# What the task asks
Once the pictures are set aside, reproduce the entries below exactly.

# Material to process
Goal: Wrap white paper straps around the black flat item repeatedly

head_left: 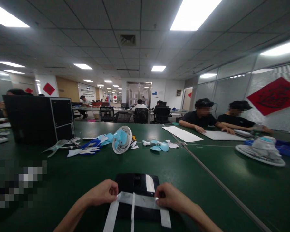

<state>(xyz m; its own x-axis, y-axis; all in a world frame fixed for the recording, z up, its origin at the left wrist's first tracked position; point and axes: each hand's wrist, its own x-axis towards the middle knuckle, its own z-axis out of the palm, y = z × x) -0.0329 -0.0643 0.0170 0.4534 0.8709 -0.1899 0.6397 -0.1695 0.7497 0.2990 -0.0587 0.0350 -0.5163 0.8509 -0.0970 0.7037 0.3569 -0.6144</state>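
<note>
A flat black box (137, 185) lies on the green table (87, 174) straight in front of me, with white tape strips across it. My left hand (103, 192) is closed, pinching the left end of a white tape strip (135, 199) that runs across the box's near part. My right hand (169, 195) is closed on the strip's right end. Other white strips hang down over the box's near edge, and a short one (149, 183) sits on its top.
Beyond the box lie a small white-and-blue fan (122, 139), loose blue fan blades (159, 146) and gloves (85, 150). A black computer case (40, 119) stands at left. Two people (203, 117) sit at the right with white sheets (182, 133). A fan part (262, 149) lies far right.
</note>
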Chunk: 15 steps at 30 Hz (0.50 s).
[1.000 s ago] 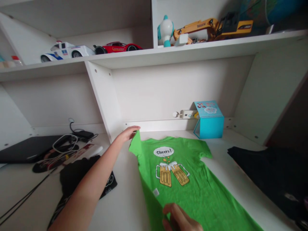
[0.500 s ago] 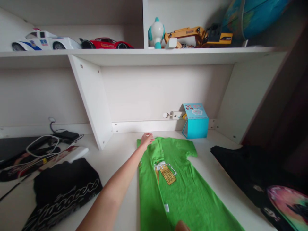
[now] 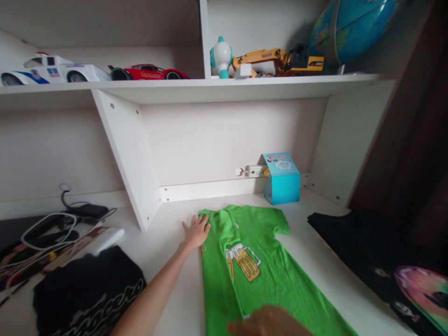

# Response to this task
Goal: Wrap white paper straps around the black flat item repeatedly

head_left: 

<state>(xyz m; its own x-axis, y-axis; all in a world frame fixed for the recording, z up, its origin at the left wrist's first tracked position; point and axes: each hand's wrist, its own x-axis towards the middle knuckle, its own z-axis out of the palm, y = z × x) -0.0329 -0.0643 0.0170 0.4534 0.8709 -0.1899 0.6397 -0.1695 0.7497 0.2990 -0.0587 0.0350 -0.5163 0.8509 -0.0970 0.7037 0.3569 -0.6144</state>
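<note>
A flat black box (137, 185) lies on the green table (87, 174) straight in front of me, with white tape strips across it. My left hand (103, 192) is closed, pinching the left end of a white tape strip (135, 199) that runs across the box's near part. My right hand (169, 195) is closed on the strip's right end. Other white strips hang down over the box's near edge, and a short one (149, 183) sits on its top.
Beyond the box lie a small white-and-blue fan (122, 139), loose blue fan blades (159, 146) and gloves (85, 150). A black computer case (40, 119) stands at left. Two people (203, 117) sit at the right with white sheets (182, 133). A fan part (262, 149) lies far right.
</note>
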Chunk: 15 steps at 30 Hz (0.50 s).
[1.000 s ago] 
[0.500 s ago] 
[now] 

The exercise requires nothing else.